Lika Liku Raksasa Migas Dunia Tinggalkan Indonesia Terkuak!
Jakarta, CNBC Indonesia - Chevron, Shell hingga ConocoPhillips menyatakan keluar dari proyek hulu minyak dan gas bumi (migas) di Indonesia.
Apa yang menjadi alasan?
Anggota Komisi VII DPR RI dari Fraksi PKS Mulyanto menilai, tidak adanya kepastian hukum di sektor hulu migas RI membuat beberapa perusahaan migas kakap global keluar dari Indonesia.
Padahal, lanjutnya, Indonesia membutuhkan para investor tersebut untuk menggenjot produksi migas nasional.

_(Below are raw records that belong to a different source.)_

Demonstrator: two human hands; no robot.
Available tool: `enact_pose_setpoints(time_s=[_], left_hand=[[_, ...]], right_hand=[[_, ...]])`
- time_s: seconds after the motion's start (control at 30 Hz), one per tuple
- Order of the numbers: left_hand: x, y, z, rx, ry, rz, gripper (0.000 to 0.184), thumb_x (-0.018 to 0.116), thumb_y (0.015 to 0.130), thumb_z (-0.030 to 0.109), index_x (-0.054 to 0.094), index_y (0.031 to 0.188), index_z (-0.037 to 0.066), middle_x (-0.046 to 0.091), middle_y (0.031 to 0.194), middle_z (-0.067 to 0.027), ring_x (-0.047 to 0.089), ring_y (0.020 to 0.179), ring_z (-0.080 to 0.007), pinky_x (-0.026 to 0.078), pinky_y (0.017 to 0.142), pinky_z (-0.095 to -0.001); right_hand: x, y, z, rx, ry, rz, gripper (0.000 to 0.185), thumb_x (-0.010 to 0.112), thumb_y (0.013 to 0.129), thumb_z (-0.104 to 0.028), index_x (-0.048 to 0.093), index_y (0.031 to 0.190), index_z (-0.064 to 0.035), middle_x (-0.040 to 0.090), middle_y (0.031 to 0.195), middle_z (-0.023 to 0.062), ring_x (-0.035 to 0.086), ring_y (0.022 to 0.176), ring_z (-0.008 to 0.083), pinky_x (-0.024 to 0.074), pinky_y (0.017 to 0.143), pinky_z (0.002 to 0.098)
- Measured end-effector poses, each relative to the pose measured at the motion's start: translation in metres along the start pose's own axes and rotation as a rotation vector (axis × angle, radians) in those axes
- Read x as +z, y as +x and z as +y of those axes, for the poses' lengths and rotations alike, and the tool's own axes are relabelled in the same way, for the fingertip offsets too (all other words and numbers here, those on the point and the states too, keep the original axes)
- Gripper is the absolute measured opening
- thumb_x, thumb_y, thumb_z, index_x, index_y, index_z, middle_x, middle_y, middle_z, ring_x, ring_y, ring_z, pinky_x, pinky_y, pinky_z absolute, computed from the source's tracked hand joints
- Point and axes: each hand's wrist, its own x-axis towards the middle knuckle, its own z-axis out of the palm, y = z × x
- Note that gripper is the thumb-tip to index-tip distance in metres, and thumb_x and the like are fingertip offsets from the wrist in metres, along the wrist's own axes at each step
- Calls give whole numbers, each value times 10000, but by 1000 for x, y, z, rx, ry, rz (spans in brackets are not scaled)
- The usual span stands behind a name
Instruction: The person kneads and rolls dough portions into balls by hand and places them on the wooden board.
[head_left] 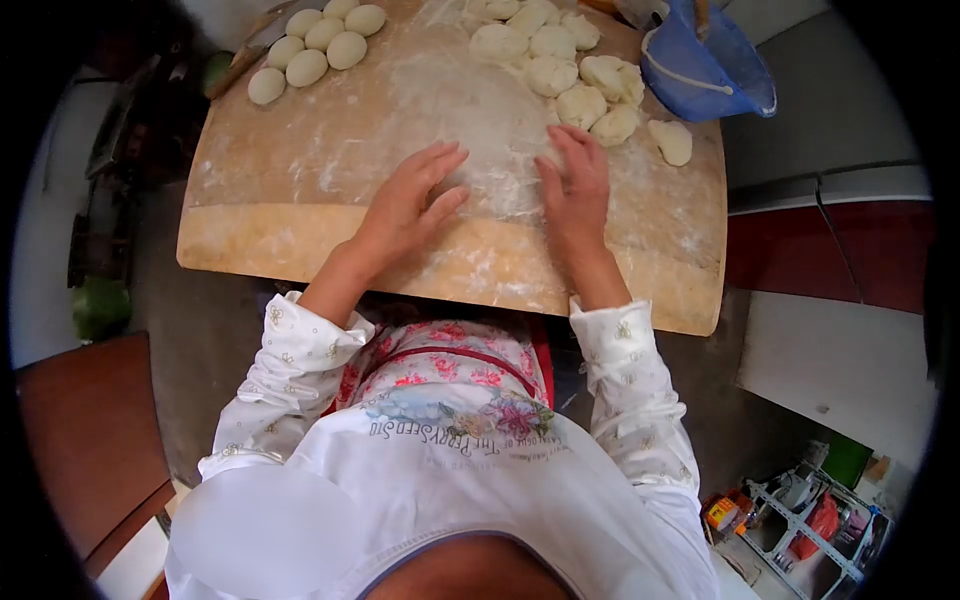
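Observation:
My left hand [408,205] hovers over or rests on the floured wooden board [330,170], its fingers stretched and thumb apart. Opposite it, my right hand [579,195] has its fingers extended too, thumb toward the middle. Between them lies a patch of white flour [503,180]; neither hand holds anything. Just beyond my right fingertips sit rough pieces of dough [581,106] in a loose cluster, with one separate dough piece [671,142] to the right. Smooth round dough balls [307,67] stand grouped at the board's far left.
A blue plastic bucket [705,65] with a pale handle stands at the far right corner. At the far left edge lies a wooden rolling pin or stick [238,70]. A brown wooden panel [95,450] is at left, and a metal rack [815,525] with bottles and bags at lower right.

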Motion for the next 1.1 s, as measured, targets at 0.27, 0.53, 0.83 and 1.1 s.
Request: enact_pose_setpoints(time_s=[0.27, 0.53, 0.83, 1.1], left_hand=[[4, 22, 20, -278, -595, 4, 462, 616, 926, 263, 533, 1325, 45, 560, 1311, -170, 510, 1241, -270, 382, 1053, -343], [31, 51, 56, 243, -233, 49, 455, 564, 931, 224, 514, 1354, 63, 505, 1387, -146, 430, 1332, -273, 309, 1104, -400], [38, 48, 72, 359, -340, 66, 401, 527, 958, 212, 513, 1333, 69, 676, 1154, -109, 569, 1203, -269, 199, 1144, -505], [-1, 46, 76, 593, 55, -172, 515, 551, 938, 286, 442, 1394, 74, 591, 1291, -142, 447, 1318, -317, 172, 1134, -549]], right_hand=[[-5, -4, -3, 413, 316, 8, 288, 607, 901, -134, 605, 1155, 3, 587, 1168, 186, 569, 1070, 322, 488, 879, 409], [-13, -15, -50, 1255, 1595, 58, 295, 444, 1011, -212, 516, 1247, -50, 583, 1177, 107, 614, 1011, 197, 547, 855, 344], [-12, -15, -81, 1101, 1809, 215, 330, 398, 1032, -270, 462, 1306, -98, 565, 1231, 71, 589, 1107, 199, 497, 943, 331], [-32, -22, -107, 1083, 1523, 75, 348, 404, 1035, -337, 467, 1295, -114, 550, 1248, 63, 576, 1105, 194, 443, 986, 364]])
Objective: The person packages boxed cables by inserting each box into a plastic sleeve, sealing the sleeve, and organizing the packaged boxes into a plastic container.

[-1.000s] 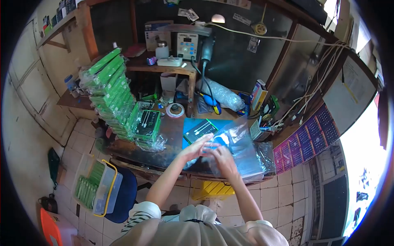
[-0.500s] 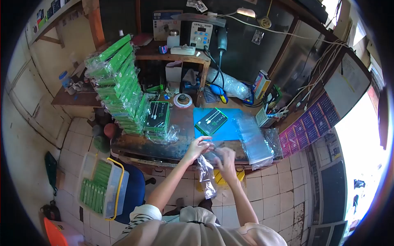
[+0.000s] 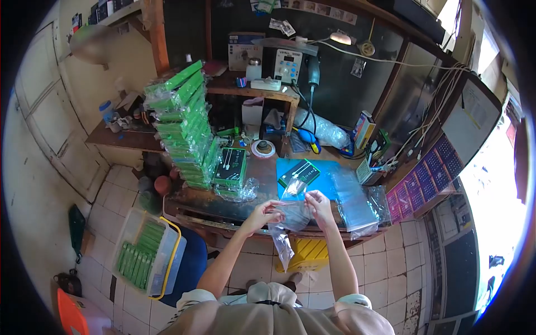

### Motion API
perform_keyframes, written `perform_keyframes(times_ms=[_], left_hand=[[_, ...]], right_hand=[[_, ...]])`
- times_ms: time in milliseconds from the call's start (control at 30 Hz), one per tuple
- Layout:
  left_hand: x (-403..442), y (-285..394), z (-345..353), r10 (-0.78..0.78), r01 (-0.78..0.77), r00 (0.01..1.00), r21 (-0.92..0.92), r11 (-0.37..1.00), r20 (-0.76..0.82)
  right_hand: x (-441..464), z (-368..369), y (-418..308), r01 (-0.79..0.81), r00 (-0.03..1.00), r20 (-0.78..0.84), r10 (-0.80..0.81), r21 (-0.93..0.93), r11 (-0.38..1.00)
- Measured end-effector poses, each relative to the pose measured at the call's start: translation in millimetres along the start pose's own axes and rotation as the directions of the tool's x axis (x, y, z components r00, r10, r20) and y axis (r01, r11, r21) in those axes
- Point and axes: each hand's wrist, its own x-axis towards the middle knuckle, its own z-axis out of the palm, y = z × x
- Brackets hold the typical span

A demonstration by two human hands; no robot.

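Observation:
My left hand (image 3: 261, 217) pinches one side of a clear plastic bag (image 3: 294, 216) in front of the table edge. Closed on the bag's other side is my right hand (image 3: 320, 210), so the film spreads between them and a crumpled part hangs below. Just beyond, a black and green box (image 3: 306, 170) with a white cable pictured on it lies on a blue mat (image 3: 283, 166). Part of the raised film covers the box's near side. Flat clear bags (image 3: 357, 209) lie to the right of the mat.
A tall stack of plastic-wrapped green boxes (image 3: 181, 128) leans at the left, beside a shorter pile (image 3: 230, 165). Below stands a clear bin (image 3: 125, 223) of green boxes on a blue chair (image 3: 192, 259). A hot-air station (image 3: 288, 66) sits on the shelf.
My right hand has moved up and closed on the bag, whose film is now spread wider between both hands. The whole view has shifted, with the scene sitting further right.

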Motion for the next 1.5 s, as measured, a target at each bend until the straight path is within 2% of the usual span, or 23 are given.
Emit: perform_keyframes(times_ms=[67, 133, 200, 267, 333, 400, 467, 533, 567, 667, 700, 767, 800, 867, 933, 1000, 1033, 1133, 1200, 1267, 1333, 1400, 1500], left_hand=[[1.2, 4.0, 4.7, 0.067, -0.066, 0.996, 0.02, 0.998, -0.05], [5.9, 10.6, 9.8, 0.133, -0.129, 0.986, 0.038, 0.991, -0.102], [18.4, 21.3, 12.2, 0.213, -0.201, 0.965, 0.089, 0.976, -0.155], [28.6, 26.7, 15.6, 0.277, -0.246, 0.937, 0.164, 0.955, -0.211], [30.7, 38.8, 20.2, 0.424, -0.291, 0.876, 0.448, 0.846, -0.232], [27.9, 45.4, 26.7, 0.443, -0.3, 0.849, 0.427, 0.853, -0.288], [24.4, 48.9, 26.1, 0.416, -0.258, 0.863, 0.457, 0.851, -0.287], [20.3, 51.7, 28.8, 0.415, -0.265, 0.862, 0.439, 0.859, -0.29], [19.4, 52.1, 30.4, 0.411, -0.27, 0.862, 0.419, 0.867, -0.296], [25.0, 40.2, 24.8, 0.455, -0.301, 0.852, 0.47, 0.83, -0.258], [22.4, 45.0, 30.3, 0.452, -0.302, 0.856, 0.468, 0.831, -0.25], [12.7, 64.3, 44.6, 0.66, -0.493, 0.726, 0.524, 0.694, -0.192], [11.2, 70.1, 45.1, 0.659, -0.493, 0.728, 0.523, 0.695, -0.189], [10.4, 79.4, 43.1, 0.751, -0.556, 0.654, 0.731, 0.395, 0.093], [13.3, 79.0, 39.8, 0.752, -0.558, 0.644, 0.76, 0.335, 0.142], [13.1, 82.4, 35.4, 0.714, -0.543, 0.649, 0.817, 0.195, 0.261], [11.8, 84.1, 35.4, 0.739, -0.559, 0.614, 0.814, 0.159, 0.278], [8.6, 85.9, 28.3, 0.746, -0.568, 0.583, 0.818, 0.091, 0.322], [5.4, 86.9, 28.5, 0.776, -0.567, 0.555, 0.819, 0.088, 0.3], [-0.9, 89.4, 28.7, 0.833, -0.606, 0.485, 0.789, 0.101, 0.266], [-3.3, 87.3, 28.3, 0.83, -0.618, 0.493, 0.777, 0.123, 0.26], [-5.5, 84.2, 24.7, 0.779, -0.633, 0.534, 0.766, 0.111, 0.328], [-6.3, 81.1, 17.7, 0.739, -0.623, 0.582, 0.77, 0.139, 0.338]], right_hand=[[-5.5, 13.3, -23.0, 0.064, 0.997, -0.037, -0.065, -0.052, 0.997], [-10.2, 19.5, -34.4, 0.165, 0.985, 0.024, -0.17, -0.396, 0.903], [-17.9, 29.2, -40.5, 0.184, 0.98, 0.012, -0.198, -0.432, 0.883], [-23.8, 31.4, -42.4, 0.259, 0.96, 0.055, -0.274, -0.55, 0.794], [-30.4, 33.7, -47.1, 0.294, 0.947, 0.058, -0.315, -0.552, 0.78], [-36.9, 36.6, -57.4, 0.372, 0.885, 0.034, -0.463, -0.648, 0.665], [-42.0, 39.6, -68.3, 0.365, 0.875, -0.002, -0.483, -0.654, 0.663], [-45.5, 42.4, -75.7, 0.354, 0.866, -0.102, -0.489, -0.565, 0.746], [-44.3, 37.3, -74.9, 0.356, 0.868, -0.053, -0.494, -0.628, 0.692], [-48.8, 37.5, -79.6, 0.346, 0.884, -0.026, -0.466, -0.635, 0.691], [-50.3, 38.9, -79.4, 0.383, 0.862, -0.032, -0.506, -0.614, 0.69], [-53.3, 36.9, -75.2, 0.391, 0.852, -0.03, -0.522, -0.626, 0.675], [-54.7, 36.3, -73.7, 0.406, 0.842, -0.02, -0.539, -0.635, 0.657], [-59.6, 36.9, -73.6, 0.407, 0.837, -0.015, -0.548, -0.652, 0.639], [-64.5, 37.6, -74.8, 0.414, 0.829, -0.004, -0.559, -0.669, 0.617], [-66.0, 40.2, -76.3, 0.444, 0.8, 0.011, -0.6, -0.685, 0.578], [-64.9, 40.7, -76.0, 0.458, 0.796, 0.027, -0.604, -0.679, 0.574], [-63.4, 41.0, -74.0, 0.446, 0.821, 0.035, -0.57, -0.663, 0.601], [-62.2, 42.5, -73.4, 0.482, 0.8, 0.096, -0.593, -0.69, 0.539], [-61.5, 46.9, -72.5, 0.462, 0.833, 0.098, -0.545, -0.665, 0.587], [-58.4, 47.8, -64.6, 0.521, 0.793, 0.147, -0.591, -0.666, 0.534], [-58.4, 47.2, -62.0, 0.509, 0.804, 0.154, -0.575, -0.677, 0.532], [-63.3, 47.6, -62.2, 0.5, 0.8, 0.132, -0.585, -0.686, 0.529]])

"Di tengah kondisi seperti ini adalah ketidakpastian hukum sehingga menimbulkan hengkangnya perusahaan minyak seperti Total, Chevron, ConocoPhillips, dan Shell di Blok Masela," ujar Mulyanto dalam Rapat Dengar Pendapat (RDP) Komisi VII DPR bersama SKK Migas, dikutip Minggu (20/11/2022).
Menurut Mulyanto, kondisi ini sebetulnya terjadi lantaran tak kunjung selesainya pembahasan Revisi Undang-Undang No. 22 Tahun 2001 tentang Minyak dan Gas Bumi (Migas). Oleh sebab itu, ia pun mendorong keseriusan pemerintah untuk segera menggenjot pembahasan Revisi UU Migas.
"Terutama, mendorong keseriusan pemerintah jangan sampai seperti RUU EBT lagi, DIM-nya gak ada. Kita sudah siapkan tanpa DIM terus gimana, barangnya bodong jadi gak bisa dibahas," ujarnya.
Mulyanto pun berharap agar Revisi UU Migas dapat segera rampung. Terutama, untuk memperkokoh legitimasi hukum SKK Migas yang saat ini hanya bersifat sementara.
"Kita harus ubah UU Migas ini membentuk kelembagaan yang ideal di tengah kondisi senjakala industri migas. Ini yang harus kita tata dengan baik, saya khawatir Andaman (proyek hulu migas di Aceh) mengulangi kasus Abadi Masela karena adanya ketidakpastian hukum," ungkapnya.
Untuk diketahui, belum tuntasnya pembahasan Revisi Undang-Undang Minyak dan Gas Bumi (Migas) dinilai menjadi salah satu faktor iklim investasi migas di RI kurang menarik. Terutama bagi perusahaan migas global.
Praktisi sektor hulu migas Tumbur Parlindungan juga mendorong agar pemerintah segera merampungkan Revisi UU Migas. Pasalnya, investor masih akan tetap menahan investasinya hingga RI mempunyai kekuatan payung hukum tetap.
"Semakin lama disahkan. Uncertainty juga semakin besar. Investors wait and see. Options ada di investors, mereka mau berinvestasi di Indonesia (dengan segala uncertainty) atau ke negara-negara lainnya yang lebih certain," katanya kepada CNBC Indonesia.
Di samping itu, ekosistem investasi di sektor hulu migas RI sudah tidak semenarik apabila dibandingkan dengan negara-negara lainnya. Misalnya seperti Malaysia, Brunei, dan beberapa negara di Asia Tenggara.
"Mungkin mereka lebih memprioritaskan ke negara-negara tersebut yang masih banyak International Oil and Gas Company yang melakukan investasinya," ujarnya.